From the outside, Casa Terracotta looks like a huge mound of clay, loosely fashioned to resemble a cottage. It is surrounded by lush green farmland, set against a breathtaking backdrop of the mountains. Inside, the rooms curve and flow into each other, as though the entire house was cast in a single mold. Rustic as it seems, the clay cottage does offer a few modern conveniences – solar panels for hot water, toilets and sinks covered in colorful mosaic tiles, two floors with lounge and sleeping areas, and a fully functional kitchen. Of course, the kitchen table and all the utensils are all fashioned out of the same material – clay. The beer mugs that adorn the kitchen are made of recycled glass and the lighting fixtures from scrap metal.

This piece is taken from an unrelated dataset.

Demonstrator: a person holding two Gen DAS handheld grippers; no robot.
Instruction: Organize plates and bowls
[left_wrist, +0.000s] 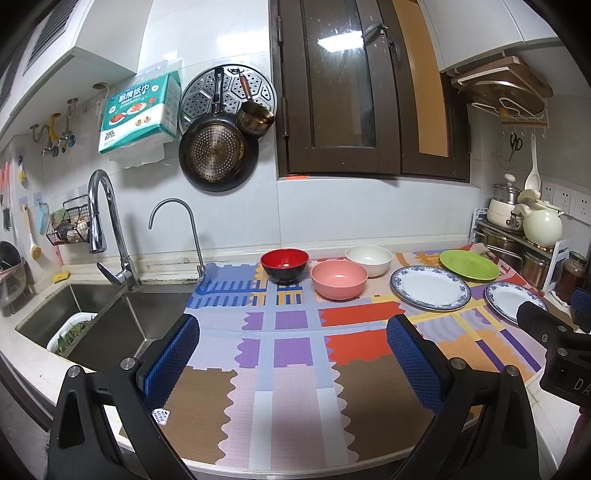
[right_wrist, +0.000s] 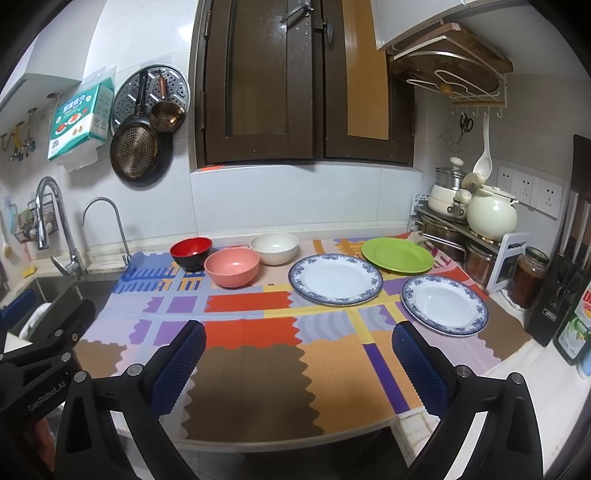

Mendoza, who spent most of his career designing homes, commercial buildings and churches, calls the clay house his ‘project for life’. He started to work on it over 14 years ago – his goal was to demonstrate how soil can be transformed into habitable architecture by simply using the natural resources at hand. So Casa Terracotta doesn’t contain an ounce of cement or steel. Mendoza, who is also an environmental activist, said: “Think of it this way. In desert places (which exist all across the planet), soil is perfect for this type of architecture. This means that for all those regions, a system like this could bring housing to millions of families.”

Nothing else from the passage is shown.